Я задумался. Конечно, следовало всесторонне обсудить это дело, прежде чем дать окончательный ответ. В те дни я вообще был склонен ко всевозможным деловым комбинациям, и продажа чего бы то ни было особенно прельщала меня. Но, во-первых, дача была чужая, и если бы даже мне удалось сбыть ее за хорошую цену, то как оформить эту сделку, если о ней пронюхает настоящий хозяин. А, во-вторых, — ну да что там говорить, — ведь, я был официально объявлен неоплатным должником и потому не имел права вступать ни в какие имущественные договоры. Кроме того, важное и ценное открытие, быть может связанное с теми опытами, которыми занимался незнакомец, также заинтересовало меня. Мне пришло на ум, что прежде всего надо побольше разузнать о его научных изысканиях, — не с какими-нибудь затаенными целями, конечно, а просто потому, что это могло немного развлечь меня во время писания пьесы. Я сразу закинул удочку.
Мой гость тотчас же согласился дать мне все нужные пояснения. И беседа наша скоро превратилась в монолог. Он говорил, как человек, который долго молчал, усердно обдумывая занимавший его предмет. Разглагольствовал он около часу, и надо признаться, что слушать его мне было трудновато. Но все-таки с начала и до конца нашей беседы я испытывал то совсем особое удовольствие, которое мы ощущаем, отрываясь от надоевшей работы.
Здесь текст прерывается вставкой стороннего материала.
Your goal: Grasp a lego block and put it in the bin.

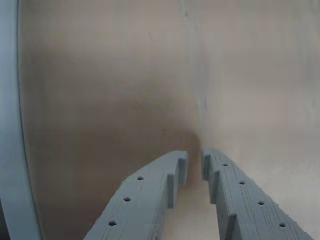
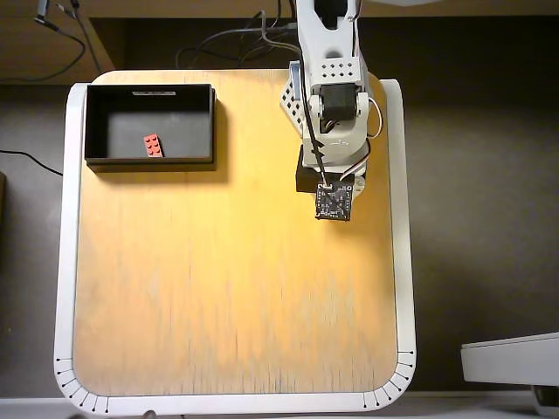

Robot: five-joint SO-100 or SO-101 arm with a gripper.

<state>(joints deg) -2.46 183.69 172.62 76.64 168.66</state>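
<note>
In the overhead view the red lego block [image 2: 153, 146] lies flat on the floor of the black bin [image 2: 149, 160], which stands at the table's far left corner. The arm [image 2: 333, 113] is folded at the far right of the table, well apart from the bin. Its wrist board covers the gripper in this view. The wrist view shows the gripper [image 1: 194, 161] low over bare wood. Its grey fingers [image 1: 150, 190] are almost together with only a thin gap and nothing between them. Neither the block nor the bin shows in the wrist view.
The wooden tabletop [image 2: 227, 279] has a raised white rim [image 2: 65, 262], which also runs down the left edge of the wrist view as the white rim [image 1: 10, 130]. Cables [image 2: 236, 48] trail behind the table near the arm's base. A white object [image 2: 511, 360] sits off the table at lower right.
</note>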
Во время нашего первого разговора главная цель научных занятий моего собеседника осталась для меня загадкой. Речь его наполовину состояла из технических терминов, мне совершенно неизвестных. Раза два он пояснял свою мысль при помощи того, что ему угодно было называть элементарной математикой: химическим карандашом он набрасывал на обложке тетради такие вычисления, что мне нелегко было даже притворяться, будто я хоть отчасти его понимаю.
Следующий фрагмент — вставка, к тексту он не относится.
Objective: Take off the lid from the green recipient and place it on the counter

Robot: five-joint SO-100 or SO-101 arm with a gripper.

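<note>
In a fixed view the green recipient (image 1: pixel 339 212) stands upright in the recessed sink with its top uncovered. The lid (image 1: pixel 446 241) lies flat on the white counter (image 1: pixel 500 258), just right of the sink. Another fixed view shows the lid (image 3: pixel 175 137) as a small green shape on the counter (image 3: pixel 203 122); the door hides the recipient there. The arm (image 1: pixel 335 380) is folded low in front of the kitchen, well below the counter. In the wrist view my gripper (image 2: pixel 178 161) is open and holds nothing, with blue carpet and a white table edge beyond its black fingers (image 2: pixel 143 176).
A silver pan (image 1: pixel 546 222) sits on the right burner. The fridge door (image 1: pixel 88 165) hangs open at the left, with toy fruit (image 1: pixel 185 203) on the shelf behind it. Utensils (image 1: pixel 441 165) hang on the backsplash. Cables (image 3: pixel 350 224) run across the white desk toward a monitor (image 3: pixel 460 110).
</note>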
— Да, — говорил я, — да, продолжайте, пожалуйста.
Как бы там ни было, я все же успел убедиться, что имею дело не с юродивым, разыгрывающим ученого. При всем его кажущемся тщедушии в нем чувствовалась несомненная сила. В чем бы ни состояло его открытие, оно, очевидно, могло послужить и для практических целей. Он рассказывал мне о своей лаборатории и о своих трех помощниках, простых рабочих, которых он подучил. Ну, а от лаборатории до патентного бюро только один шаг. Он пригласил меня осмотреть лабораторию. Я согласился с величайшей готовностью и немного спустя, одним-двумя замечаниями, брошенными вскользь, вынудил его повторить приглашение. Вопрос о продаже дачи на время остался в стороне.